I chose to illustrate this post with fragments of sea pottery from my collection. I cannot even walk on the beach. We are not supposed to leave the house. We have gone for two walks since this began, both at 4am in the dark when no-one is around. I have spent several years craving my old haunts which were so people-free it was quite unbelievable, and now I find myself craving any walk here, despite knowing that there has rarely been a walk from my doorstep where I can arrive home without having met anyone.
It’s not that I dislike meeting people, and I have a great respect for “micro-friendships”, but there is something very healing about walking in nature uninterrupted, especially when there was a long period where I had to deal with intense, unhealthy human interactions from several sources.
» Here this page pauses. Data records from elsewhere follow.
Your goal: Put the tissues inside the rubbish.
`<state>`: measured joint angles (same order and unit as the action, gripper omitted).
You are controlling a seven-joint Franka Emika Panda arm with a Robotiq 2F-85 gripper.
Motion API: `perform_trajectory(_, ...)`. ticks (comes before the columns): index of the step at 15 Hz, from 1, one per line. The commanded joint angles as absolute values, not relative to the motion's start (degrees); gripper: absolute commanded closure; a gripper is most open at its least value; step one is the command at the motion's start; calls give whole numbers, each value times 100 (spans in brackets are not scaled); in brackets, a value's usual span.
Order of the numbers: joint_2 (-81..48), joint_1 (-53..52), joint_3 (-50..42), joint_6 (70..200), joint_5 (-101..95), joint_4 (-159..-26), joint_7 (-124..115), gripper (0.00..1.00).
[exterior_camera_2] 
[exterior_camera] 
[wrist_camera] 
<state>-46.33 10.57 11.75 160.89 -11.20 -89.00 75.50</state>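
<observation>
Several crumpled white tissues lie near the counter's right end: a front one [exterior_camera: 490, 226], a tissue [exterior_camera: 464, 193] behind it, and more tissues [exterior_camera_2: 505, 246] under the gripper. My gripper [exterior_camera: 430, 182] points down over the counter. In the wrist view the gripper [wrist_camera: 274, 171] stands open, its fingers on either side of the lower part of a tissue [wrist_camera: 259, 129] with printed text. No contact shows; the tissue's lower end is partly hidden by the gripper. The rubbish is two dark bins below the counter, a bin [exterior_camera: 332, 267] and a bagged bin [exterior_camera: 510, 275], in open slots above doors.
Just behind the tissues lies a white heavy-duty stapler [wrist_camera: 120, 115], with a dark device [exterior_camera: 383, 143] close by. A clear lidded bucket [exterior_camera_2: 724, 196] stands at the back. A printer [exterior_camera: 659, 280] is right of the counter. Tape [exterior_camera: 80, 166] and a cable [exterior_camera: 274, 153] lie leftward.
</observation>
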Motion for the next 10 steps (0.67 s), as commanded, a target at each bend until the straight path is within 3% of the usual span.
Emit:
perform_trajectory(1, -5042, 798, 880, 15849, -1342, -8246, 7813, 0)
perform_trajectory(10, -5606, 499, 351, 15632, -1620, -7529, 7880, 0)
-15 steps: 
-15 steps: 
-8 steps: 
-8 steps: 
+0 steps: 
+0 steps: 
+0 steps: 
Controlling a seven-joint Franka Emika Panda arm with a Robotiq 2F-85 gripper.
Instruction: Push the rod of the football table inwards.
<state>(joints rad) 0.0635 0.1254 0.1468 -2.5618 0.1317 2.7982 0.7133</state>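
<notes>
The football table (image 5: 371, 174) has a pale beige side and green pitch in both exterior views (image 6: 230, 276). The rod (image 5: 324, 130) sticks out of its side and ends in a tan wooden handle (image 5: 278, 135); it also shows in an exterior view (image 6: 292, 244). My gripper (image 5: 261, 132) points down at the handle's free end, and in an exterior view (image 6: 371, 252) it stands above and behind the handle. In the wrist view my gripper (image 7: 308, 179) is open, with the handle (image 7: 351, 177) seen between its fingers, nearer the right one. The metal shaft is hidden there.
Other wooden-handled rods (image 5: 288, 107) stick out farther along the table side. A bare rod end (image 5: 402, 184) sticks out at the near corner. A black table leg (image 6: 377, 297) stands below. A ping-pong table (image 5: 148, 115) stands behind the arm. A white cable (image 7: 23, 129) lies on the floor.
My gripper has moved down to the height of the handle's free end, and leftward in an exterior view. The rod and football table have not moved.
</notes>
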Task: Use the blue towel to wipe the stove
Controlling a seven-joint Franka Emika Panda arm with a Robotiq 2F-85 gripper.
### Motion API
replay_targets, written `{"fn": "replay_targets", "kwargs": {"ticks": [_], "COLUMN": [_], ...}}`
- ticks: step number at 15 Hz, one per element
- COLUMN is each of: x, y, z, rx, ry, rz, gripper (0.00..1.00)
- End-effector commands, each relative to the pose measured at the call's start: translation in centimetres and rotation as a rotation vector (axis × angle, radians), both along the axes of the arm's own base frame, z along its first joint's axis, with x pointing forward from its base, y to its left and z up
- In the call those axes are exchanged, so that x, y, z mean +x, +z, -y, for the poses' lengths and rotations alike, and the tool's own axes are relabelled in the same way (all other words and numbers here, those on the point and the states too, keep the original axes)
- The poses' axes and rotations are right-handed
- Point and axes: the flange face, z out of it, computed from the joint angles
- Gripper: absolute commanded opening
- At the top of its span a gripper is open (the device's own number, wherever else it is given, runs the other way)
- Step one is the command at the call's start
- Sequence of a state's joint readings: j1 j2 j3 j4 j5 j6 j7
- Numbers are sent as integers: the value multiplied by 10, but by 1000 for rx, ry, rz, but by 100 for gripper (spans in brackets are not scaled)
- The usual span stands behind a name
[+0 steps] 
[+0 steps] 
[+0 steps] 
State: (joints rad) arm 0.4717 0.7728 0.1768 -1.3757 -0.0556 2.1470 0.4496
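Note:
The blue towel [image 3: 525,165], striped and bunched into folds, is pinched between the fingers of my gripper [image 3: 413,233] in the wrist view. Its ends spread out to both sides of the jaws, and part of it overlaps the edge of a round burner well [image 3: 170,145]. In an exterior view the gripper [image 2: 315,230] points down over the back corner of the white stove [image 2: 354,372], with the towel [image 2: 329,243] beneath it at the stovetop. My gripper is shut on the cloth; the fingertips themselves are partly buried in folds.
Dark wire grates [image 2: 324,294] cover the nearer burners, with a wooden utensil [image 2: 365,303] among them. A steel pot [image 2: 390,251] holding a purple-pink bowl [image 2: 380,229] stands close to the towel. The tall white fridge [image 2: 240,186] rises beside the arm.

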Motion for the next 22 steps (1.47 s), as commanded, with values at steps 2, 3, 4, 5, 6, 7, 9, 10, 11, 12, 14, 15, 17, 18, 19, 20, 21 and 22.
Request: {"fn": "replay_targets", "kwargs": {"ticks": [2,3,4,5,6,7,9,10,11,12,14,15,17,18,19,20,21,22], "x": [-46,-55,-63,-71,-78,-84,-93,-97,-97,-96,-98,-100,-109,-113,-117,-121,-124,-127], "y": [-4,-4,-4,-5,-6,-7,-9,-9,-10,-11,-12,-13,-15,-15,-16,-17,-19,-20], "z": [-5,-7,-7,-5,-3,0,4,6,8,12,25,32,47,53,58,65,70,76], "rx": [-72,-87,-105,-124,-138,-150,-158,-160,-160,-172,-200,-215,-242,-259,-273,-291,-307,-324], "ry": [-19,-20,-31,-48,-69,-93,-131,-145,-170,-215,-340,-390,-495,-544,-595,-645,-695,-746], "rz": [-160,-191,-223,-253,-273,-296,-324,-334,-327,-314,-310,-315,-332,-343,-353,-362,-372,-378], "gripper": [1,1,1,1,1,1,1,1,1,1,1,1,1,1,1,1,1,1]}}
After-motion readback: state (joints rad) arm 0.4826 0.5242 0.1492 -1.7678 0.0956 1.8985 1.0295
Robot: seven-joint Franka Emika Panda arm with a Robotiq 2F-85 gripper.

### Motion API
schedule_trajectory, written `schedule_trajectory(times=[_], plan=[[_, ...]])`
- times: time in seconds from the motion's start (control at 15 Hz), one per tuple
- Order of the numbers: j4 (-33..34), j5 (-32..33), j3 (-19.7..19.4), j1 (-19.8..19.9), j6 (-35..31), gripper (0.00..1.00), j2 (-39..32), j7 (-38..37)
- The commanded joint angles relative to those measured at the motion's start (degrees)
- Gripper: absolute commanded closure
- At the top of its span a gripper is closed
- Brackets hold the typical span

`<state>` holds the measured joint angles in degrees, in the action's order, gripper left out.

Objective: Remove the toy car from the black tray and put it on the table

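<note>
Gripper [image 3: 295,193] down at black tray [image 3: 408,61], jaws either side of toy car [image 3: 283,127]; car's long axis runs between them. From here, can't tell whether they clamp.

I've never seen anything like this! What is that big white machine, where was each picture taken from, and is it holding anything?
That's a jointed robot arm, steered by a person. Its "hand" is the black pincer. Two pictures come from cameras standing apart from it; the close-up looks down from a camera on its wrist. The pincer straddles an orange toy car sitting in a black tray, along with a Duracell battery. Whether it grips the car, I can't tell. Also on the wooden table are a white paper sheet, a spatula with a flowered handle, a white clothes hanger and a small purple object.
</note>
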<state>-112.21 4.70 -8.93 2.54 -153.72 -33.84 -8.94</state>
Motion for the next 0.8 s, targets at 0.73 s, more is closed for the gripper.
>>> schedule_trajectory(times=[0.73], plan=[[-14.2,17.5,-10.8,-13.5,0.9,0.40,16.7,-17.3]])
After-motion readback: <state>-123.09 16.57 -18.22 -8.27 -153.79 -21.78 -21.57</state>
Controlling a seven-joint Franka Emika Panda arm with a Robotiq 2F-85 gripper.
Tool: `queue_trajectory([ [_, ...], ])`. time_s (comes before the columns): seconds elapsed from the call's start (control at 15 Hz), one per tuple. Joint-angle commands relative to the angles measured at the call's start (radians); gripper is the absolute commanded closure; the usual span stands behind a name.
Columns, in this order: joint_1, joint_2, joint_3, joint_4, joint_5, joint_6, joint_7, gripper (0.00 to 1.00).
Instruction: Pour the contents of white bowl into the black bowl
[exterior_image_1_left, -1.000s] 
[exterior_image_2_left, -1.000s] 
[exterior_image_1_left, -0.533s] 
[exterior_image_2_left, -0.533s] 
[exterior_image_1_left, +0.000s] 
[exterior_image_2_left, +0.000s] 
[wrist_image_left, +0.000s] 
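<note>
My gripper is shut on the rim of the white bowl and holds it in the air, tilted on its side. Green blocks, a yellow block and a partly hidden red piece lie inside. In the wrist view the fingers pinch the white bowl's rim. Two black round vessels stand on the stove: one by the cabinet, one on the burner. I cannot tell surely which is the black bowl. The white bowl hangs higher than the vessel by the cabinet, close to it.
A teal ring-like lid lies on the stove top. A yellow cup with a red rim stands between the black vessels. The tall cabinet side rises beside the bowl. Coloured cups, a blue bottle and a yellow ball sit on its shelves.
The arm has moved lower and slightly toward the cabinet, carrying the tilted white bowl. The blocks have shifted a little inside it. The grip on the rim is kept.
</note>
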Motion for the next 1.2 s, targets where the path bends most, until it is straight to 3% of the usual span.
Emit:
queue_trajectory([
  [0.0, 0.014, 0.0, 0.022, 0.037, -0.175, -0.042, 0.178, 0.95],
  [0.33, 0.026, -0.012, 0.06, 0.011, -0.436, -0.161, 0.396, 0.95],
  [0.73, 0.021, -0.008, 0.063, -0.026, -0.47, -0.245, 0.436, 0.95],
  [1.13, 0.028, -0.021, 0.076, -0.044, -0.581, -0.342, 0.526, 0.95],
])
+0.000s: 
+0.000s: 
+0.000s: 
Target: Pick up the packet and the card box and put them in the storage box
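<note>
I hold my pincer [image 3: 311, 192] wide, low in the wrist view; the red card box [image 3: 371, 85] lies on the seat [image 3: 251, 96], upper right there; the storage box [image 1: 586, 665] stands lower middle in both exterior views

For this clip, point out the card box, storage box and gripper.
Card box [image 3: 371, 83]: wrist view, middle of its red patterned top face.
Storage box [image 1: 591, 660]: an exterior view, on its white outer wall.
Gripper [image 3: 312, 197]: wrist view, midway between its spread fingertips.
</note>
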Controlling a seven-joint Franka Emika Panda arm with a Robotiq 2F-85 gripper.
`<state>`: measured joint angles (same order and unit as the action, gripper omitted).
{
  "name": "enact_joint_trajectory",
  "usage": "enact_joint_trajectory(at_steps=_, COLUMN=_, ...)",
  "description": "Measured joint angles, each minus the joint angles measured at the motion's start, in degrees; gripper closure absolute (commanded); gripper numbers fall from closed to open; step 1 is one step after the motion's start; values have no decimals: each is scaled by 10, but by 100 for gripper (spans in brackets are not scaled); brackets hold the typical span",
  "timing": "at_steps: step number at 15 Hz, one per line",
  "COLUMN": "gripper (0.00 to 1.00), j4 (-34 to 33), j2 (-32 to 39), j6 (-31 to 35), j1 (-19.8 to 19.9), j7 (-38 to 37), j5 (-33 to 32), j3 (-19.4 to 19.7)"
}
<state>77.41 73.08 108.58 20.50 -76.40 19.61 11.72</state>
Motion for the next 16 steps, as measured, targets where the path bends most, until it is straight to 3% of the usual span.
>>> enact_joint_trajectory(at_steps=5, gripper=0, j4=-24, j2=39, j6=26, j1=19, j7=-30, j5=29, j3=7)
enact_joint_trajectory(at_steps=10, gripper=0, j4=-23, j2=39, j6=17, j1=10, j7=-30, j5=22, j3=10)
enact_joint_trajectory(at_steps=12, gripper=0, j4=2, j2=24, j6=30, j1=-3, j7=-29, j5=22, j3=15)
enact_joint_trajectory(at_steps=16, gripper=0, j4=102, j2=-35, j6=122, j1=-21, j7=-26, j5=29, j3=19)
Everything has changed, and it’s OK to not be OK with that. There’s no right way to do this, but it would be inspiring if fewer people were so intent on selfish attachment to their own exceptionalism. It is quite simple – if they have lungs, they are susceptible, and if they are susceptible, they are capable of spreading it to others. I don’t understand why that is so difficult to grasp for so many.
A lifelong dance with depression, anxiety and PTSD means I am already aware that the trauma and post-trauma of Covid19 is going to affect people, whether they are infected, or not. Just re-reading this post before deciding whether to press “publish” tells me I am channeling trauma through my fingertips. Everything is fragmented.